What to do
Each entry should be copied as it stands, leaving the pictures behind.

Data items:
BEGIN
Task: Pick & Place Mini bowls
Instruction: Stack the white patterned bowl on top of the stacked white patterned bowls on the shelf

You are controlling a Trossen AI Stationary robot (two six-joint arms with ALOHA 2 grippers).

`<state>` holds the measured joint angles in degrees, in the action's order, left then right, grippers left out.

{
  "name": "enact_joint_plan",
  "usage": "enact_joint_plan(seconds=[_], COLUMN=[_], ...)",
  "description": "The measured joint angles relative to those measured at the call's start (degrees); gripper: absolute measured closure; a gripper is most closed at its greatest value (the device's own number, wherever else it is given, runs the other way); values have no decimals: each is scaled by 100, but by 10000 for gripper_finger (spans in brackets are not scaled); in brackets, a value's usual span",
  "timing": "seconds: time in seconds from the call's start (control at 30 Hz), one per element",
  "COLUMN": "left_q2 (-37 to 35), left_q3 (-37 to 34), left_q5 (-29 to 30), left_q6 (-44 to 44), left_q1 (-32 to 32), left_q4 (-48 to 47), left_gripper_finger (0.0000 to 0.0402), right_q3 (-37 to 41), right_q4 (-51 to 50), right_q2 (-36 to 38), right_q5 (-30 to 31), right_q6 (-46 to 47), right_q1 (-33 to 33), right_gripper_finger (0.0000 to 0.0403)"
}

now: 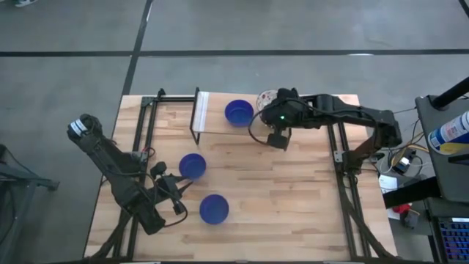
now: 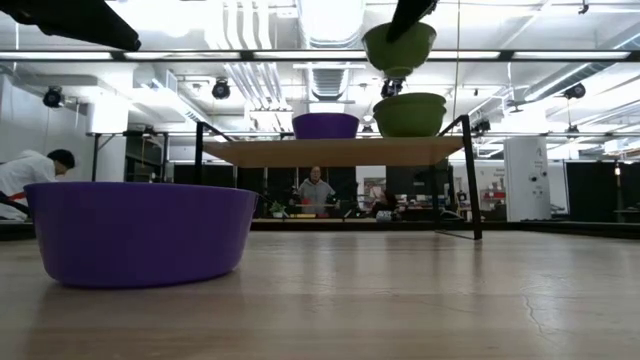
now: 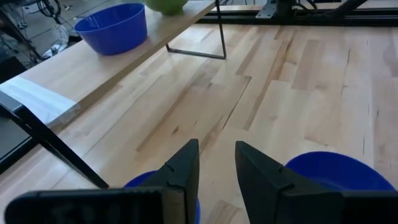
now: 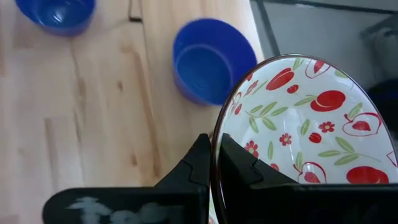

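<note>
High view: table (image 1: 293, 191); raised shelf (image 1: 212, 110) carries one blue bowl (image 1: 239, 113). Right gripper (image 4: 214, 165) pinches patterned bowl's (image 4: 298, 124) rim above shelf. Left gripper (image 3: 216, 165) parted, empty, between two blue table bowls (image 1: 193, 166) (image 1: 214, 209).

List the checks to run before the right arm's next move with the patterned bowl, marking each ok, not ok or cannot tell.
1. Right gripper shut on patterned bowl rim: ok.
2. Patterned bowl hanging clear above the shelf and the stacked bowl on it: ok.
3. Patterned bowl centred over the stacked bowl: cannot tell.
4. Shelf blue bowl apart from the patterned bowl: ok.
5. Left gripper open, empty, far from the shelf: ok.
</note>
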<state>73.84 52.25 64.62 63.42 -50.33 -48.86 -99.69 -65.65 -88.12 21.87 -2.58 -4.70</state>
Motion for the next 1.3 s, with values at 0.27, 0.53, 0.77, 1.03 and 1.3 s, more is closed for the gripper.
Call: enact_joint_plan(seconds=[0.27, 0.53, 0.77, 1.03, 1.3], left_q2=[0, 0, 0, 0, 0], left_q3=[-1, -2, -2, -2, -2], left_q5=[-1, -5, -59, -57, -55], left_q6=[0, 7, 11, 15, 9], left_q1=[0, 0, 0, 0, 0], left_q4=[37, 90, 92, 92, 90], left_gripper_finger=[301, 301, 301, 301, 301], right_q3=[793, 1222, 1275, 1548, 1636], right_q4=[384, 794, 800, 979, 1095], right_q2=[236, 215, 215, 217, 221], right_q5=[-268, -562, -760, -824, -828], right_q6=[-25, -255, -200, -187, -189], right_q1=[-316, -560, -700, -805, -811], right_gripper_finger=[391, 391, 391, 391, 388])
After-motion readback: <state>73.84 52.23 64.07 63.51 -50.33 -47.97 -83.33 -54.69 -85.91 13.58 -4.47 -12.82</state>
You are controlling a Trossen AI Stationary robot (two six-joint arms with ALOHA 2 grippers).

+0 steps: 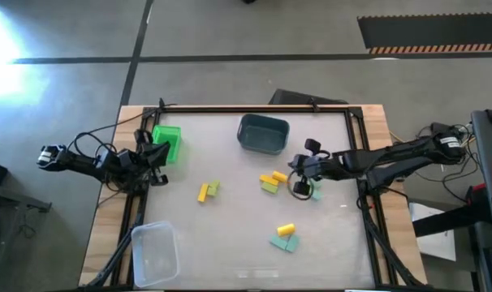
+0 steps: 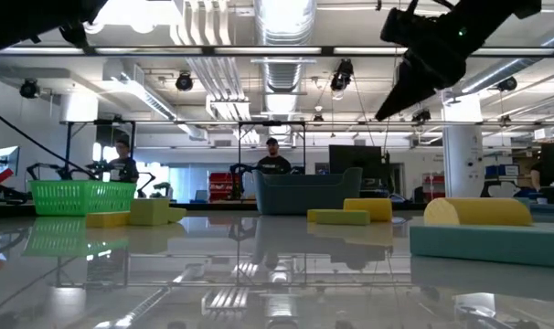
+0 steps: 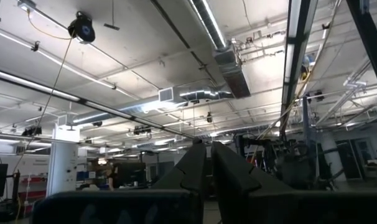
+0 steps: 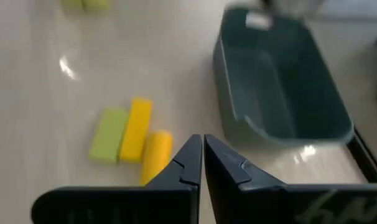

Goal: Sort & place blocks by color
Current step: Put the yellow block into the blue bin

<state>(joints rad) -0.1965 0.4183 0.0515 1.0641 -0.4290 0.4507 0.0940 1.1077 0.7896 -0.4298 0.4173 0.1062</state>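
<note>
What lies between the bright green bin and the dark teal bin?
Nothing: the high view shows bare tabletop between the green bin and the teal bin.

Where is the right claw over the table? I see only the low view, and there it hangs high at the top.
Observer: The right claw is over the table's middle, next to a yellow block, near the teal bin.
Operator: Does it hold a block?
Observer: No, it is shut and empty.
Operator: And the left claw?
Observer: The left claw waits, shut, beside the green bin at the table's left side.
</note>
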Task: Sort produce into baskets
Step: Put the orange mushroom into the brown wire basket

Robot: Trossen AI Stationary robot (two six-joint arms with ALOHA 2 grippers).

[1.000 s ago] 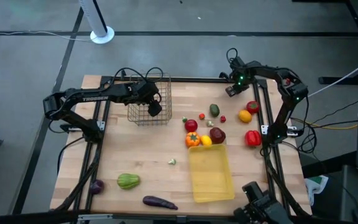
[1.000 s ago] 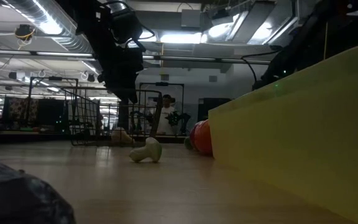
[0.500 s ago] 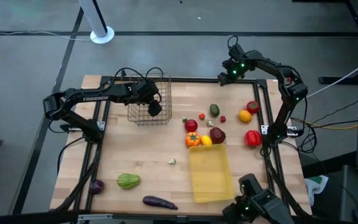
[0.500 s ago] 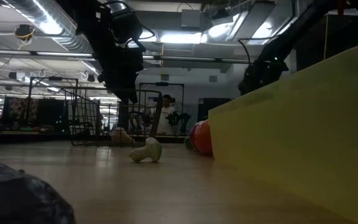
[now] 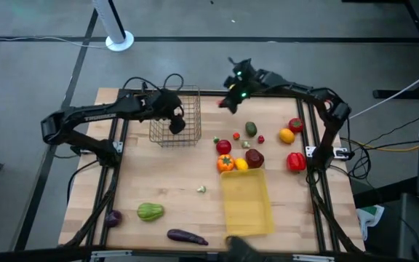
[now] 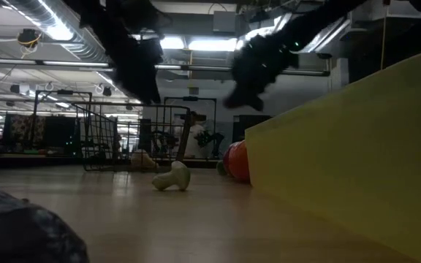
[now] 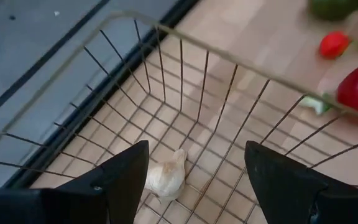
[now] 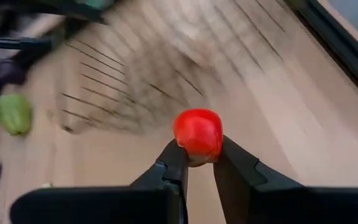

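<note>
1. Since a second ago your right gripper (image 5: 228, 102) has swung from the table's far right corner toward the wire-mesh basket (image 5: 174, 116), and now hangs above the far edge just beside it; your left gripper (image 5: 175, 125) has stayed over the basket.
2. Your right gripper's fingers (image 8: 180, 163) are pinching a small, glossy, round red fruit (image 8: 197, 134), held above the wood.
3. Your left gripper's fingers (image 7: 120, 180) are spread wide over the basket's open top, holding nothing.
4. One pale, whitish, lumpy piece (image 7: 166, 176) lies on the basket floor.
5. Yellow tray (image 5: 246, 202) sits near the table's front, with an orange pepper (image 5: 225, 163) and a dark red fruit (image 5: 254, 157) close to its far end.
6. Right wrist view smears the basket (image 8: 123, 81) into streaks, so you can't read its contents there.
7. Low view shows both arms only as dark shapes; the tray wall (image 6: 357, 153) blocks most produce.
</note>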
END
Finished exercise
Task: Pick & Place Mini bowls
Instruction: Stack the white patterned bowl on top of the stacked white patterned bowls on the shelf

You are controlling a Trossen AI Stationary robot (two six-joint arms with ALOHA 2 grippers).

`<state>` holds the measured joint angles in degrees, in the action's order, left then right, grippers left out.

{
  "name": "enact_joint_plan",
  "usage": "enact_joint_plan(seconds=[_], COLUMN=[_], ...)",
  "description": "The measured joint angles relative to those measured at the call's start (degrees); gripper: absolute measured closure; a gripper is most closed at its greatest value (the device's own number, wherever else it is given, runs the other way); values have no decimals: each is scaled by 100, but by 10000 for gripper_finger (spans in brackets are not scaled); in brackets, a value's usual span",
  "timing": "seconds: time in seconds from the call's start (control at 30 Hz), one per element",
  "COLUMN": "left_q2 (-37 to 35), left_q3 (-37 to 34), left_q5 (-29 to 30), left_q6 (-44 to 44), left_q1 (-32 to 32), left_q4 (-48 to 47), left_gripper_finger (0.0000 to 0.0402), right_q3 (-37 to 41), right_q4 (-51 to 50), right_q2 (-36 to 38), right_q5 (-30 to 31), right_q6 (-46 to 47), right_q1 (-33 to 33), right_gripper_finger (0.0000 to 0.0403)"
}

now: 
now: 
now: 
now: 

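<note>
High view: table (image 1: 293, 191); raised shelf (image 1: 212, 110) carries one blue bowl (image 1: 239, 113). Right gripper (image 4: 214, 165) pinches patterned bowl's (image 4: 298, 124) rim above shelf. Left gripper (image 3: 216, 165) parted, empty, between two blue table bowls (image 1: 193, 166) (image 1: 214, 209).

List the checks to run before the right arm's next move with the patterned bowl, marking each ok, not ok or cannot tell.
1. Right gripper shut on patterned bowl rim: ok.
2. Patterned bowl hanging clear above the shelf and the stacked bowl on it: ok.
3. Patterned bowl centred over the stacked bowl: cannot tell.
4. Shelf blue bowl apart from the patterned bowl: ok.
5. Left gripper open, empty, far from the shelf: ok.
</note>
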<state>73.84 52.25 64.62 63.42 -50.33 -48.86 -99.69 -65.65 -88.12 21.87 -2.58 -4.70</state>
Motion for the next 1.3 s, with values at 0.27, 0.53, 0.77, 1.03 and 1.3 s, more is closed for the gripper.
Call: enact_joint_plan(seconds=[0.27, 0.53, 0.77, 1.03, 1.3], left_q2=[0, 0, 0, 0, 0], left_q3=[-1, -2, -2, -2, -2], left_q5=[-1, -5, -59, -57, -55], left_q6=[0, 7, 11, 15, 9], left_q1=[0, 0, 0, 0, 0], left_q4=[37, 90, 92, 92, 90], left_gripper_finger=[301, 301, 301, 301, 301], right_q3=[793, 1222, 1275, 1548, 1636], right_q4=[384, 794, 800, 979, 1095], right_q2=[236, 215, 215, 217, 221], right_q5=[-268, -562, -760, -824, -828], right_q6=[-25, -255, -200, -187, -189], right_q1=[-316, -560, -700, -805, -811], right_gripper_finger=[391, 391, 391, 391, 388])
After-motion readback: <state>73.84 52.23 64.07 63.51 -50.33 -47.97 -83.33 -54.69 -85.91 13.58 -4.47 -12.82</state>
You are controlling a Trossen AI Stationary robot (two six-joint arms with ALOHA 2 grippers).

+0 steps: 
+0 steps: 
+0 steps: 
+0 steps: 

Goal: Sort & place blocks by color
Current step: Put the yellow block into the blue bin

<state>(joints rad) -0.1965 0.4183 0.0515 1.0641 -0.4290 0.4507 0.0940 1.1077 0.7896 -0.4298 0.4173 0.1062</state>
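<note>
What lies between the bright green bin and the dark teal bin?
Nothing: the high view shows bare tabletop between the green bin and the teal bin.

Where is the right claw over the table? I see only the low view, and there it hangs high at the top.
Observer: The right claw is over the table's middle, next to a yellow block, near the teal bin.
Operator: Does it hold a block?
Observer: No, it is shut and empty.
Operator: And the left claw?
Observer: The left claw waits, shut, beside the green bin at the table's left side.
</note>
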Task: Sort produce into baskets
Step: Put the orange mushroom into the brown wire basket

Robot: Trossen AI Stationary robot (two six-joint arms with ALOHA 2 grippers).

[1.000 s ago] 
[1.000 s ago] 
[0.500 s ago] 
[0.500 s ago] 
[now] 
[now] 
[now] 
[now] 

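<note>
1. Since a second ago your right gripper (image 5: 228, 102) has swung from the table's far right corner toward the wire-mesh basket (image 5: 174, 116), and now hangs above the far edge just beside it; your left gripper (image 5: 175, 125) has stayed over the basket.
2. Your right gripper's fingers (image 8: 180, 163) are pinching a small, glossy, round red fruit (image 8: 197, 134), held above the wood.
3. Your left gripper's fingers (image 7: 120, 180) are spread wide over the basket's open top, holding nothing.
4. One pale, whitish, lumpy piece (image 7: 166, 176) lies on the basket floor.
5. Yellow tray (image 5: 246, 202) sits near the table's front, with an orange pepper (image 5: 225, 163) and a dark red fruit (image 5: 254, 157) close to its far end.
6. Right wrist view smears the basket (image 8: 123, 81) into streaks, so you can't read its contents there.
7. Low view shows both arms only as dark shapes; the tray wall (image 6: 357, 153) blocks most produce.
</note>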

The answer requires no additions.